[Saved entries]
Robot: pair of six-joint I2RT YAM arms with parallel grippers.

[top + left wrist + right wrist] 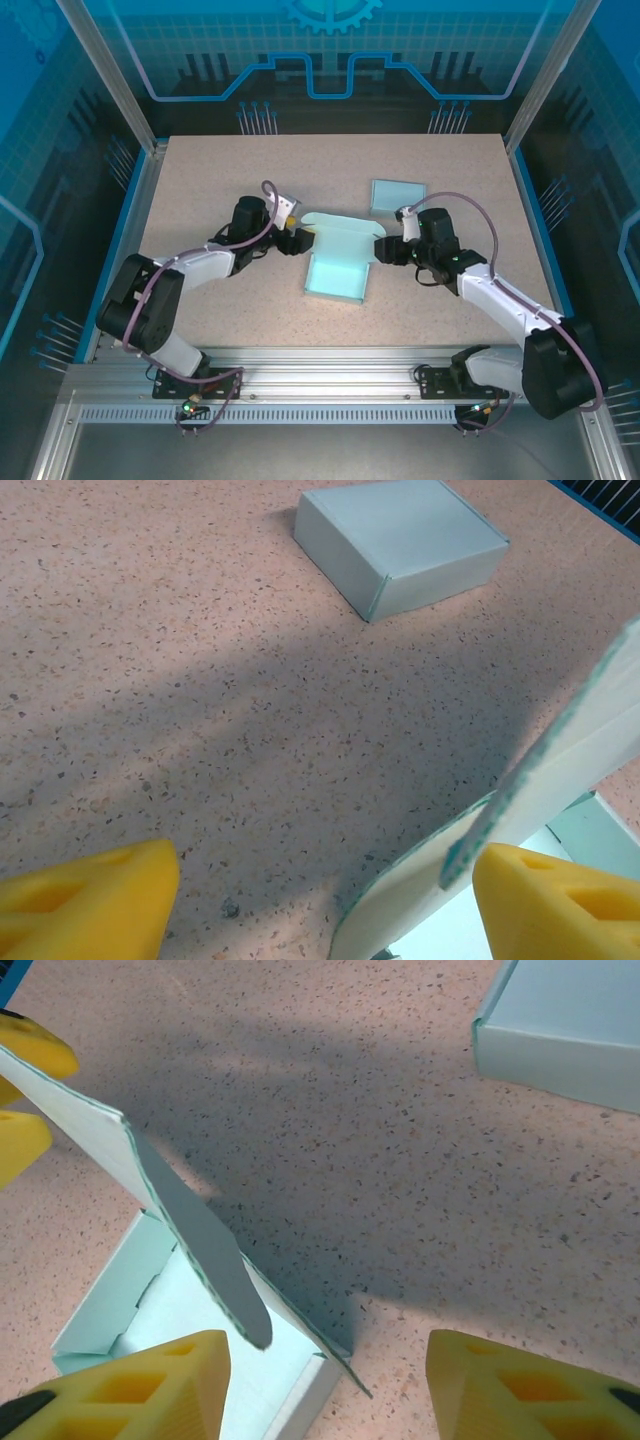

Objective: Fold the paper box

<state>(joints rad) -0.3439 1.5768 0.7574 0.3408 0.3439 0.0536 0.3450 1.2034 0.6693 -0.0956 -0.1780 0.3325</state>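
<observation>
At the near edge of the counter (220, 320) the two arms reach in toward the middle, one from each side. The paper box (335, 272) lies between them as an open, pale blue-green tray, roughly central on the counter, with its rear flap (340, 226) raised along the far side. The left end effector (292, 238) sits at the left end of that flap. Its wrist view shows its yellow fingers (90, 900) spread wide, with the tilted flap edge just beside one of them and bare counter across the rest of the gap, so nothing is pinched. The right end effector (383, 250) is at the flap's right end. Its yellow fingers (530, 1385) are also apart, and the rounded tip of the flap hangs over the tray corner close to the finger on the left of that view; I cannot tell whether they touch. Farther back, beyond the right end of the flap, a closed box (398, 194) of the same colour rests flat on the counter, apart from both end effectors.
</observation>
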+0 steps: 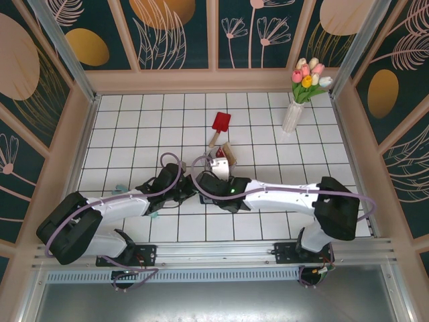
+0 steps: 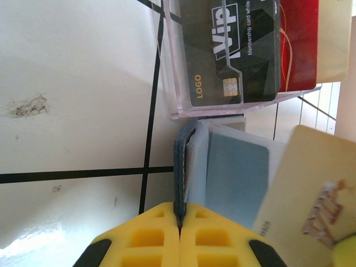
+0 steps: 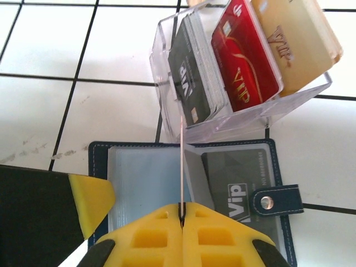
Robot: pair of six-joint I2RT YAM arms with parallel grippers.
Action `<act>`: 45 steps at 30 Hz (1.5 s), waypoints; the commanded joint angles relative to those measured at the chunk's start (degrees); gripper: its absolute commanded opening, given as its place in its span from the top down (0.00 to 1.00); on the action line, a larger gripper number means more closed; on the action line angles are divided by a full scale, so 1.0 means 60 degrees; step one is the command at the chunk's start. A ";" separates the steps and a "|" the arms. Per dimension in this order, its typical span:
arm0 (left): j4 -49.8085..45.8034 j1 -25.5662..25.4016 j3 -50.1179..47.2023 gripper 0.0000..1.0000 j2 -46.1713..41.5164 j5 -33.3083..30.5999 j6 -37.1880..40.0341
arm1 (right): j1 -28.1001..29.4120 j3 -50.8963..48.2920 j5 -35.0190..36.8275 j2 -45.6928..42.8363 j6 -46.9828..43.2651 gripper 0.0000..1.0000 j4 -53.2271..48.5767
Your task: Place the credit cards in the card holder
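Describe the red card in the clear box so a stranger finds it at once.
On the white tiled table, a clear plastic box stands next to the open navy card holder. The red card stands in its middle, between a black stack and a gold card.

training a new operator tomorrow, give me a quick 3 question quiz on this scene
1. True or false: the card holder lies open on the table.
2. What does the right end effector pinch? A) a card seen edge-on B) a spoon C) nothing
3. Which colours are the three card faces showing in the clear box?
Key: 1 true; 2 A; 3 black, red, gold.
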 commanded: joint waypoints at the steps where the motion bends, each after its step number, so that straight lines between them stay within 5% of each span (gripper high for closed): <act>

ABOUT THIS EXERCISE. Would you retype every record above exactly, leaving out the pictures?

TASK RESPONSE.
Robot: pair of six-joint I2RT YAM arms with parallel grippers.

[top + left wrist + right wrist] 

Objective: Fold the paper box

<state>(joints rad) -0.3439 1.5768 0.7574 0.3408 0.3439 0.0536 0.3450 1.2034 0.6693 -0.0956 -0.1780 0.3325</state>
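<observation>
At the near edge of the counter (220, 320) the two arms reach in toward the middle, one from each side. The paper box (335, 272) lies between them as an open, pale blue-green tray, roughly central on the counter, with its rear flap (340, 226) raised along the far side. The left end effector (292, 238) sits at the left end of that flap. Its wrist view shows its yellow fingers (90, 900) spread wide, with the tilted flap edge just beside one of them and bare counter across the rest of the gap, so nothing is pinched. The right end effector (383, 250) is at the flap's right end. Its yellow fingers (530, 1385) are also apart, and the rounded tip of the flap hangs over the tray corner close to the finger on the left of that view; I cannot tell whether they touch. Farther back, beyond the right end of the flap, a closed box (398, 194) of the same colour rests flat on the counter, apart from both end effectors.
</observation>
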+0 steps: 
+0 steps: 
+0 steps: 
Robot: pair of six-joint I2RT YAM arms with parallel grippers.
Action `<act>`: 45 steps at 30 Hz (1.5 s), waypoints; the commanded joint angles relative to those measured at the chunk's start (degrees); gripper: its absolute commanded opening, given as its place in its span from the top down (0.00 to 1.00); on the action line, a larger gripper number means more closed; on the action line angles are divided by a full scale, so 1.0 means 60 degrees; step one is the command at the chunk's start. A ";" separates the steps and a "|" the arms. Per dimension in this order, its typical span:
arm0 (left): j4 -49.8085..45.8034 j1 -25.5662..25.4016 j3 -50.1179..47.2023 gripper 0.0000..1.0000 j2 -46.1713..41.5164 j5 -33.3083..30.5999 j6 -37.1880..40.0341
arm1 (right): j1 -28.1001..29.4120 j3 -50.8963..48.2920 j5 -35.0190..36.8275 j2 -45.6928..42.8363 j6 -46.9828..43.2651 gripper 0.0000..1.0000 j4 -53.2271..48.5767
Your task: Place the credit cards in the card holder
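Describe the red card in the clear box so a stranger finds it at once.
On the white tiled table, a clear plastic box stands next to the open navy card holder. The red card stands in its middle, between a black stack and a gold card.

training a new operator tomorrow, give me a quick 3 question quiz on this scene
1. True or false: the card holder lies open on the table.
2. What does the right end effector pinch? A) a card seen edge-on B) a spoon C) nothing
3. Which colours are the three card faces showing in the clear box?
Key: 1 true; 2 A; 3 black, red, gold.
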 commanded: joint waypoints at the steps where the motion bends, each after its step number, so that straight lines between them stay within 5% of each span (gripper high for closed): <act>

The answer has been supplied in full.